Segment Start: MATERIAL FOR THE TASK
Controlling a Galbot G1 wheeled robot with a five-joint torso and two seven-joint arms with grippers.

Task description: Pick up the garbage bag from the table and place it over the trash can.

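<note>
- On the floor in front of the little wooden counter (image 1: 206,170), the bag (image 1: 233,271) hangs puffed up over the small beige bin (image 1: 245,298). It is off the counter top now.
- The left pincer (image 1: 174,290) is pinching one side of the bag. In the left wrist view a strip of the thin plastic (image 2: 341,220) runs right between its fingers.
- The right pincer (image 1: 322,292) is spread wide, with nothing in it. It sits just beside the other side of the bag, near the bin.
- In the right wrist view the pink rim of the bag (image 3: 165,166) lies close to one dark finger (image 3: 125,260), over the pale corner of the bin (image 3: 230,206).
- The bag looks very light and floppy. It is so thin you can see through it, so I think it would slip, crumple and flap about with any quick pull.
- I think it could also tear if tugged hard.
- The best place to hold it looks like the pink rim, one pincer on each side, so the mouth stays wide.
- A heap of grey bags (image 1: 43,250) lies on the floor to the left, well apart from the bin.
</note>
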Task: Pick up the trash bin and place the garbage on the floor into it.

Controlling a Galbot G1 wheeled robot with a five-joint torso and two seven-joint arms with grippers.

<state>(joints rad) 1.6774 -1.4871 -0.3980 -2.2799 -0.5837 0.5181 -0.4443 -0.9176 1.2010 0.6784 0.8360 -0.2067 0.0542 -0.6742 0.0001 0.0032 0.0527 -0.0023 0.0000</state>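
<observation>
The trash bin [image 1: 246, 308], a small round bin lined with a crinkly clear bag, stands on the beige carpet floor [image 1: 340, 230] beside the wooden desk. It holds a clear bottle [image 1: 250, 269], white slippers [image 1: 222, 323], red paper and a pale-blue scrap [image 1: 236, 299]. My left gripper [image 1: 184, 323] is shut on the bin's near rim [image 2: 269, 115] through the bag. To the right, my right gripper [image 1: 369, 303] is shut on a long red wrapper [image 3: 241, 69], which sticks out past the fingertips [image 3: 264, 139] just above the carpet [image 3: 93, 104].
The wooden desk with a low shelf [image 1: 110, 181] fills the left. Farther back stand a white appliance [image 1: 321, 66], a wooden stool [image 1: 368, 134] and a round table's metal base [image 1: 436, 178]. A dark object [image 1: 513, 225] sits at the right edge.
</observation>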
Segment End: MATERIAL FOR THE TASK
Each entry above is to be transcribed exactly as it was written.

**RESPONSE AREA**.
Controlling a Galbot G1 wheeled robot with a five-joint torso and two seven-joint arms with grippers.

Task description: Pick up the garbage bag from the table and place it over the trash can.

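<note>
- On the floor in front of the little wooden counter (image 1: 206,170), the bag (image 1: 233,271) hangs puffed up over the small beige bin (image 1: 245,298). It is off the counter top now.
- The left pincer (image 1: 174,290) is pinching one side of the bag. In the left wrist view a strip of the thin plastic (image 2: 341,220) runs right between its fingers.
- The right pincer (image 1: 322,292) is spread wide, with nothing in it. It sits just beside the other side of the bag, near the bin.
- In the right wrist view the pink rim of the bag (image 3: 165,166) lies close to one dark finger (image 3: 125,260), over the pale corner of the bin (image 3: 230,206).
- The bag looks very light and floppy. It is so thin you can see through it, so I think it would slip, crumple and flap about with any quick pull.
- I think it could also tear if tugged hard.
- The best place to hold it looks like the pink rim, one pincer on each side, so the mouth stays wide.
- A heap of grey bags (image 1: 43,250) lies on the floor to the left, well apart from the bin.
</note>
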Task: Pick up the trash bin and place the garbage on the floor into it.

Controlling a Galbot G1 wheeled robot with a five-joint torso and two seven-joint arms with grippers.

<state>(joints rad) 1.6774 -1.4871 -0.3980 -2.2799 -0.5837 0.5181 -0.4443 -0.9176 1.2010 0.6784 0.8360 -0.2067 0.0542 -0.6742 0.0001 0.0032 0.0527 -0.0023 0.0000</state>
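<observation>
The trash bin [image 1: 246, 308], a small round bin lined with a crinkly clear bag, stands on the beige carpet floor [image 1: 340, 230] beside the wooden desk. It holds a clear bottle [image 1: 250, 269], white slippers [image 1: 222, 323], red paper and a pale-blue scrap [image 1: 236, 299]. My left gripper [image 1: 184, 323] is shut on the bin's near rim [image 2: 269, 115] through the bag. To the right, my right gripper [image 1: 369, 303] is shut on a long red wrapper [image 3: 241, 69], which sticks out past the fingertips [image 3: 264, 139] just above the carpet [image 3: 93, 104].
The wooden desk with a low shelf [image 1: 110, 181] fills the left. Farther back stand a white appliance [image 1: 321, 66], a wooden stool [image 1: 368, 134] and a round table's metal base [image 1: 436, 178]. A dark object [image 1: 513, 225] sits at the right edge.
</observation>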

No further output is expected for this exercise.